Exercise:
Would you please copy all of the data exactly, skipping the images?

Data segment:
---*---

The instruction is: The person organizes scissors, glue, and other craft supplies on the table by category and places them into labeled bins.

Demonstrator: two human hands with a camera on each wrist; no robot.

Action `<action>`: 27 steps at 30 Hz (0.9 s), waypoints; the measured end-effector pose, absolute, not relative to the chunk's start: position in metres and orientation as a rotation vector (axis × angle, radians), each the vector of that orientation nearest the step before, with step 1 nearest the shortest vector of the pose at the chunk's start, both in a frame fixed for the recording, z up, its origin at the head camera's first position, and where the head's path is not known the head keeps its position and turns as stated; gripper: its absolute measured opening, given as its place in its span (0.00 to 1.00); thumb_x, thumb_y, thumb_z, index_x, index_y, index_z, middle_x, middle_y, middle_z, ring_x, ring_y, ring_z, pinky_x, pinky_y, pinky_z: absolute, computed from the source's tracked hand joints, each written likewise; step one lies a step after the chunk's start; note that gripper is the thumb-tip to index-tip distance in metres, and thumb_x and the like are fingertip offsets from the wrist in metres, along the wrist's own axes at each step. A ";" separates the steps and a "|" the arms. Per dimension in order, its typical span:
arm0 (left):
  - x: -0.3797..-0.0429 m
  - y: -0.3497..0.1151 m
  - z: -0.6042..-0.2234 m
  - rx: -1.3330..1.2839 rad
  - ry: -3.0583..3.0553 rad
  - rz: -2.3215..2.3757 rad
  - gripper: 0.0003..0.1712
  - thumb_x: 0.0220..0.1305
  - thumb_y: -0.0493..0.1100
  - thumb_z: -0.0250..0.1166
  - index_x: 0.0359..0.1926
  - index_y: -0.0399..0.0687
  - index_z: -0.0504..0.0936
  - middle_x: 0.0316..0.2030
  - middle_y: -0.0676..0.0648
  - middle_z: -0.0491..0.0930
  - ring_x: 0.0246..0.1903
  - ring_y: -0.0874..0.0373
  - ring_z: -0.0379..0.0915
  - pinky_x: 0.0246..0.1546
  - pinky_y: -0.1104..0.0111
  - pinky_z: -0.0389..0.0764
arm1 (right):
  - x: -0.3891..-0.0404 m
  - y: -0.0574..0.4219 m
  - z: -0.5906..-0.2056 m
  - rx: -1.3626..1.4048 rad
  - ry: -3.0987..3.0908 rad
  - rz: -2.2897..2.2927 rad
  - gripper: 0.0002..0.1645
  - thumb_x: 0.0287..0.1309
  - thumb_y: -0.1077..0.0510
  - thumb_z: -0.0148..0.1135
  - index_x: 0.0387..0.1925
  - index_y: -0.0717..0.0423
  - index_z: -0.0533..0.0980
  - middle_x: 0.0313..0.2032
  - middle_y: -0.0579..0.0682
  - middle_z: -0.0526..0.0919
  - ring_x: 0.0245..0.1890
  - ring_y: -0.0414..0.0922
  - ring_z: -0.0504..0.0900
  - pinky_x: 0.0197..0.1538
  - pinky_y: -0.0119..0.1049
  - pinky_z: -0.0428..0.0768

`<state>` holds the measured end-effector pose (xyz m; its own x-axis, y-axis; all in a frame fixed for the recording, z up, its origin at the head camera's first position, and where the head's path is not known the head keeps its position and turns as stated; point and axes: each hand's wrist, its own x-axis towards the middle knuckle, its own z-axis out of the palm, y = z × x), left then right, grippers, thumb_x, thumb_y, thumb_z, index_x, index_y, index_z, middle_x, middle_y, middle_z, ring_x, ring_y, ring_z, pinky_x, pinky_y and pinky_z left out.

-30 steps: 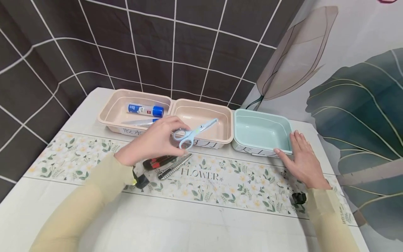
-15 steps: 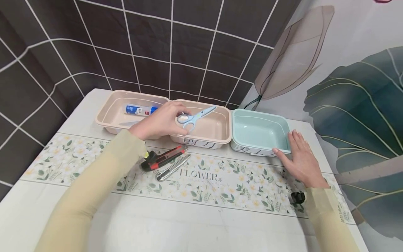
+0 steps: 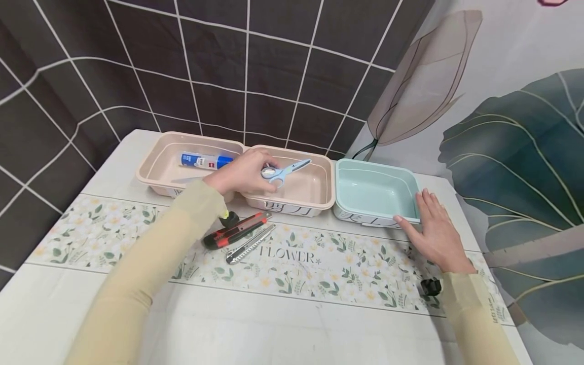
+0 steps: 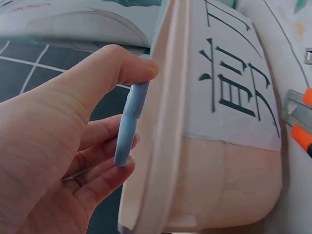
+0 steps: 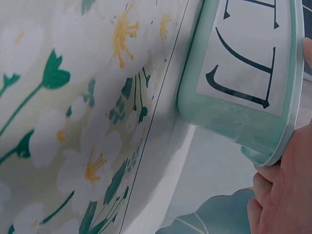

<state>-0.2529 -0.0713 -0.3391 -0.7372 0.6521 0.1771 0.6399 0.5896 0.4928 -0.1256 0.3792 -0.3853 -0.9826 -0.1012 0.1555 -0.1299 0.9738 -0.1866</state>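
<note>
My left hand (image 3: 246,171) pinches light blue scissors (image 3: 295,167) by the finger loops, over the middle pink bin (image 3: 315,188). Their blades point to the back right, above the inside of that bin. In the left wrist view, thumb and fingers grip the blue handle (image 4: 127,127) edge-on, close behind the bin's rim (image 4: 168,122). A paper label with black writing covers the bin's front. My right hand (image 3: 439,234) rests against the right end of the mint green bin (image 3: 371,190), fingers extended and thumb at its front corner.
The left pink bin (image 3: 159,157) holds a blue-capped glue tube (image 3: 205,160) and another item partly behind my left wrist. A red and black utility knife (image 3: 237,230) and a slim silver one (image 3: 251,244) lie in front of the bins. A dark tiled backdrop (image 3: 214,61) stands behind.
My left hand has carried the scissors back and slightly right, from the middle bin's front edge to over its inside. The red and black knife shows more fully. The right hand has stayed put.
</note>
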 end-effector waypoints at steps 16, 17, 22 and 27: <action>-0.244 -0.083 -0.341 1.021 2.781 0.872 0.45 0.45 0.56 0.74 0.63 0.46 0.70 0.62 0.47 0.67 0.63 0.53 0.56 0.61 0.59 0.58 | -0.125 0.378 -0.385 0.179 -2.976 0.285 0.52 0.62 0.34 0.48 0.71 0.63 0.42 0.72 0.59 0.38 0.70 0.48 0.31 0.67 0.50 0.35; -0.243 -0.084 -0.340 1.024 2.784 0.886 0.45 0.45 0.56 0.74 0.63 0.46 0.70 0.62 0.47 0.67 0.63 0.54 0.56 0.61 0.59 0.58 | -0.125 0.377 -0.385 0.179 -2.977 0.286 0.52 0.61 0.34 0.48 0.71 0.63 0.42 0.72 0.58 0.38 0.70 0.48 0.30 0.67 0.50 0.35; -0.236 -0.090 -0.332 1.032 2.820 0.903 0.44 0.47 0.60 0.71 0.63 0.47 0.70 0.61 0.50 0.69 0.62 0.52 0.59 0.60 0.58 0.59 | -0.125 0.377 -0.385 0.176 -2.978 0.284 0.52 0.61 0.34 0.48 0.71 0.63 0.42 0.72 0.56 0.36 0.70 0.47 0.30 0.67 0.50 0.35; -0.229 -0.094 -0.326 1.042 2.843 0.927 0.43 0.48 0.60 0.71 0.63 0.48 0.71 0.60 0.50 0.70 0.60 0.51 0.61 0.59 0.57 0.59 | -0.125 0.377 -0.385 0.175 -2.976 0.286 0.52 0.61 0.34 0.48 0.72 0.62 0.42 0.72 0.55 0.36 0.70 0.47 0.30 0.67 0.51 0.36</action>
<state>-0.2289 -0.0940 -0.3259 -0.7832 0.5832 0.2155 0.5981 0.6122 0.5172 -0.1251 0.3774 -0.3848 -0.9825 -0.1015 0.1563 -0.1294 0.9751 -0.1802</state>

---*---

Answer below:
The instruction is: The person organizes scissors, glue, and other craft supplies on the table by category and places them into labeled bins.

Demonstrator: two human hands with a camera on each wrist; no robot.

Action `<action>`: 27 steps at 30 Hz (0.9 s), waypoints; the measured end-effector pose, absolute, not relative to the chunk's start: position in metres and orientation as a rotation vector (axis × angle, radians), each the vector of that orientation nearest the step before, with step 1 nearest the shortest vector of the pose at the chunk's start, both in a frame fixed for the recording, z up, its origin at the head camera's first position, and where the head's path is not known the head keeps its position and turns as stated; gripper: its absolute measured opening, given as its place in its span (0.00 to 1.00); thumb_x, thumb_y, thumb_z, index_x, index_y, index_z, middle_x, middle_y, middle_z, ring_x, ring_y, ring_z, pinky_x, pinky_y, pinky_z: absolute, computed from the source's tracked hand joints, each written likewise; step one lies a step after the chunk's start; note that gripper is the thumb-tip to index-tip distance in metres, and thumb_x and the like are fingertip offsets from the wrist in metres, along the wrist's own axes at each step. A ";" separates the steps and a "|" the arms. Per dimension in order, its typical span:
arm0 (left):
  - x: -0.3797..-0.0429 m
  - y: -0.3497..0.1151 m
  - z: -0.6042..-0.2234 m
  - rx: -1.3330..1.2839 rad
  - ry: -3.0583..3.0553 rad
  - rz: -2.3215..2.3757 rad
  - gripper: 0.0003..0.1712
  - thumb_x: 0.0220..0.1305
  - thumb_y: -0.0493..0.1100
  - thumb_z: -0.0250..0.1166
  - index_x: 0.0359..0.1926
  - index_y: -0.0399..0.0687
  - index_z: -0.0504..0.0936
  - middle_x: 0.0316..0.2030
  - middle_y: -0.0676..0.0648
  - middle_z: -0.0491..0.0930
  - ring_x: 0.0246..0.1903
  - ring_y: -0.0874..0.0373
  - ring_z: -0.0379..0.0915
  - pinky_x: 0.0246..0.1546
  - pinky_y: -0.1104..0.0111
  - pinky_z: -0.0389..0.0764
arm1 (right):
  - x: -0.3891..-0.0404 m
  - y: -0.0574..0.4219 m
  - z: -0.5906..-0.2056 m
  - rx: -1.3626..1.4048 rad
  - ry: -3.0987..3.0908 rad
  - rz: -2.2897..2.2927 rad
  - gripper: 0.0002..0.1645
  - thumb_x: 0.0287..0.1309
  - thumb_y: -0.1077..0.0510
  - thumb_z: -0.0148..0.1135
  - index_x: 0.0387..0.1925
  - index_y: -0.0717..0.0423
  - index_z: -0.0533..0.0980
  - middle_x: 0.0313..0.2032
  - middle_y: -0.0579..0.0682
  - middle_z: -0.0526..0.0919
  - ring_x: 0.0245..0.1890
  - ring_y: -0.0414..0.0922
  - ring_z: -0.0504..0.0900
  - pinky_x: 0.0197..0.1538
  - pinky_y: -0.0119..0.1049
  - pinky_z: -0.0428..0.0768

`<state>` holds the measured end-effector pose (xyz m; its own x-axis, y-axis; all in a frame fixed for the recording, z up, its origin at the head camera's first position, and where the head's path is not known the head keeps its position and turns as stated; point and axes: each hand's wrist, its own x-axis towards the middle knuckle, its own z-axis out of the palm, y = z × x), left then right, grippers, thumb_x, thumb_y, thumb_z, index_x, index_y, index_z, middle_x, middle_y, middle_z, ring_x, ring_y, ring_z, pinky_x, pinky_y and pinky_z left out.

-30 steps: 
-15 steps: 
+0 steps: 
+0 steps: 
+0 steps: 

<state>-0.2529 -0.0713 -0.3391 -0.7372 0.6521 0.1771 0.6399 0.5896 0.4928 -0.1256 0.3792 -0.3853 -0.9826 -0.1012 0.1555 -0.1299 0.9738 -0.1866</state>
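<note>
My left hand (image 3: 246,171) pinches light blue scissors (image 3: 295,167) by the finger loops, over the middle pink bin (image 3: 315,188). Their blades point to the back right, above the inside of that bin. In the left wrist view, thumb and fingers grip the blue handle (image 4: 127,127) edge-on, close behind the bin's rim (image 4: 168,122). A paper label with black writing covers the bin's front. My right hand (image 3: 439,234) rests against the right end of the mint green bin (image 3: 371,190), fingers extended and thumb at its front corner.
The left pink bin (image 3: 159,157) holds a blue-capped glue tube (image 3: 205,160) and another item partly behind my left wrist. A red and black utility knife (image 3: 237,230) and a slim silver one (image 3: 251,244) lie in front of the bins. A dark tiled backdrop (image 3: 214,61) stands behind.
My left hand has carried the scissors back and slightly right, from the middle bin's front edge to over its inside. The red and black knife shows more fully. The right hand has stayed put.
</note>
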 end-effector waypoints at steps 16, 17, 22 and 27: <action>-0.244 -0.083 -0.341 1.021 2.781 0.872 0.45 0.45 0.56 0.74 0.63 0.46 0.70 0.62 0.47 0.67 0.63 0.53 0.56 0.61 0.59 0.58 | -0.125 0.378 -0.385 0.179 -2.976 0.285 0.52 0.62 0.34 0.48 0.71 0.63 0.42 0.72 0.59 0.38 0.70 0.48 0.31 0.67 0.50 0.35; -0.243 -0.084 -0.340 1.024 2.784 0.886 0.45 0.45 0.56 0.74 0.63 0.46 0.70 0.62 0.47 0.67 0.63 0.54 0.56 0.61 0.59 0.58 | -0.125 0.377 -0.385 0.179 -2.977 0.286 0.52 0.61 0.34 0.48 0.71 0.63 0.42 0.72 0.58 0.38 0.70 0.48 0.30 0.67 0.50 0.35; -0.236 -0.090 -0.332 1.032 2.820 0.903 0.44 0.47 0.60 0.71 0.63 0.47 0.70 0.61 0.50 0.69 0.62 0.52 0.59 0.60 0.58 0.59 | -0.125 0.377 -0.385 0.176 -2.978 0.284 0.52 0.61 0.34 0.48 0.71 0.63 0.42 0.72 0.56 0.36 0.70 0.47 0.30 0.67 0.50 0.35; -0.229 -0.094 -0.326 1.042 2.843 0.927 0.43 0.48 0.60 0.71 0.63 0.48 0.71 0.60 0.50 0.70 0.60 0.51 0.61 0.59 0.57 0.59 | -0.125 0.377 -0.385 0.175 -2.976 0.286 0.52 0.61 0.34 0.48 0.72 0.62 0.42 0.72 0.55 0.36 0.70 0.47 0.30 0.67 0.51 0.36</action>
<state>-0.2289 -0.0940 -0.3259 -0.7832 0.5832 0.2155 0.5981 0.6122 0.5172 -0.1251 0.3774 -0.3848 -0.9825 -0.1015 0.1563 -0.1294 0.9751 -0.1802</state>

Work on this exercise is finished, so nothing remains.